**Your goal:** Within the material below, count each line holding the string "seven" and return the total alone.

**Exercise materials:**
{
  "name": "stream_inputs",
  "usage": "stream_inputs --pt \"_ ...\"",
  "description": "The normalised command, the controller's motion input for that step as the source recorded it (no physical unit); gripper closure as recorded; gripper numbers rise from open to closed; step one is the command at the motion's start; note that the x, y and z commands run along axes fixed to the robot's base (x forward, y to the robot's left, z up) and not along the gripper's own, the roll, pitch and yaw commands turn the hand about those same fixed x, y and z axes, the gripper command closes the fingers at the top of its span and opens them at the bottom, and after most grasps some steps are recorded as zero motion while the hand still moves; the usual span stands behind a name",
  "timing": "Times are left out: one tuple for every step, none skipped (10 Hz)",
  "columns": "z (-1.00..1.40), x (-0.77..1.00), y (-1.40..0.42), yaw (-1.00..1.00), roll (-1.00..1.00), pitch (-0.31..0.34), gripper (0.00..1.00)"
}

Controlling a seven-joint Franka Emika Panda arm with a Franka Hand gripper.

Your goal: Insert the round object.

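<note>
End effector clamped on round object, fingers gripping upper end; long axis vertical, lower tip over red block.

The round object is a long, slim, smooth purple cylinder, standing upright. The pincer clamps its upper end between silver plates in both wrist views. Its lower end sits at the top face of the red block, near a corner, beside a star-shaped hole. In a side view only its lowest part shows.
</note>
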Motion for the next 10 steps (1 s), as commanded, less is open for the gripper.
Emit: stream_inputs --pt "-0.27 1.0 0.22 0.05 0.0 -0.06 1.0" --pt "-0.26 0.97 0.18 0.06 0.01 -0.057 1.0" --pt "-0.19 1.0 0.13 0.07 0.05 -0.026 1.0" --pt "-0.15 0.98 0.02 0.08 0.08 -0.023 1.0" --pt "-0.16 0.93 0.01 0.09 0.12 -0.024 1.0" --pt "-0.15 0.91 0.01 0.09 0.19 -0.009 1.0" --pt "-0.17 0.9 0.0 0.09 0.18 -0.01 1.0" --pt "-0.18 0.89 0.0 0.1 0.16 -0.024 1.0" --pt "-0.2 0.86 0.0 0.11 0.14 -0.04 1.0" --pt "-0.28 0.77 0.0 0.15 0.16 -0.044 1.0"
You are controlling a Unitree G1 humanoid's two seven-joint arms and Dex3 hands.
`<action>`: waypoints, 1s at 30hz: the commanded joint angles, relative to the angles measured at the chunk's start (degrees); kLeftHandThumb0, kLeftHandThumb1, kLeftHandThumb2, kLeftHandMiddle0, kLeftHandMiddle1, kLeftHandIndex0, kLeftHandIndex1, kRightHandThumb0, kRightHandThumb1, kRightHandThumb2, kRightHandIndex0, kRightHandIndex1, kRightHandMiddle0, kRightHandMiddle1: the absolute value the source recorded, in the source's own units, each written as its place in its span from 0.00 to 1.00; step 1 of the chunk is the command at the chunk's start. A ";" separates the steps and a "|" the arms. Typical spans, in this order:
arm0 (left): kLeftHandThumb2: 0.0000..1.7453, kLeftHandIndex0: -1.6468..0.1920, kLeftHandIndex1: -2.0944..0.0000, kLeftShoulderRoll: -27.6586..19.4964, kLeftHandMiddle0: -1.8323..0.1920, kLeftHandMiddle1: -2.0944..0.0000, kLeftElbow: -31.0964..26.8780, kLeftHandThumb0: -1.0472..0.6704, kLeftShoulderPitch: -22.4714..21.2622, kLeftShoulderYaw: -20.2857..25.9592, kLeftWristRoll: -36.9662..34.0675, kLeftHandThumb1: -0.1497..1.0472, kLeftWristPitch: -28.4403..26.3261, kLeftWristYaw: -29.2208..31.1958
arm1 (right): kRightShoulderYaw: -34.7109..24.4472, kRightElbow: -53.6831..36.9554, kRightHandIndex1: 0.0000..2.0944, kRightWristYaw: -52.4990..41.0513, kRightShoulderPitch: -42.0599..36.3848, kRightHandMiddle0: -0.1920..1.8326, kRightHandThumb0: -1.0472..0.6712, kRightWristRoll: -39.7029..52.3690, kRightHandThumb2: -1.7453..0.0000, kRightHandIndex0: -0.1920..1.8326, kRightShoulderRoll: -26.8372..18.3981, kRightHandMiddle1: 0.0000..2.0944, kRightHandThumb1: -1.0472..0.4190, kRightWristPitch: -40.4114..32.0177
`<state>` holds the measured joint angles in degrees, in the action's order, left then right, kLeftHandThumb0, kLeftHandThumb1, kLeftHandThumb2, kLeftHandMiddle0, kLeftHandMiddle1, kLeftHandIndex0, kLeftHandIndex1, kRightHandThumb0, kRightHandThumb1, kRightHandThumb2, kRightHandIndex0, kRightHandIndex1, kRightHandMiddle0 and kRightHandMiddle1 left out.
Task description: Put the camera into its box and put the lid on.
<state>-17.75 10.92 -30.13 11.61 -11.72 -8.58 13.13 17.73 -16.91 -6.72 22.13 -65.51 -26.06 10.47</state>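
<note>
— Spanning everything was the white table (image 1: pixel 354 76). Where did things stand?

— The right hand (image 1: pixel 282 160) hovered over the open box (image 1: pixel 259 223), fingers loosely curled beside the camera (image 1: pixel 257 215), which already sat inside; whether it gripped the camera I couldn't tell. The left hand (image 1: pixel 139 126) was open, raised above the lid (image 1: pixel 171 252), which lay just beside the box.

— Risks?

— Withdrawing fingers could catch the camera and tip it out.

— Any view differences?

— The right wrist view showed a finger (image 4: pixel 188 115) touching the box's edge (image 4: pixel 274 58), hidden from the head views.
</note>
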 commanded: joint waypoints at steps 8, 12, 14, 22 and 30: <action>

**Output of the exercise:** 2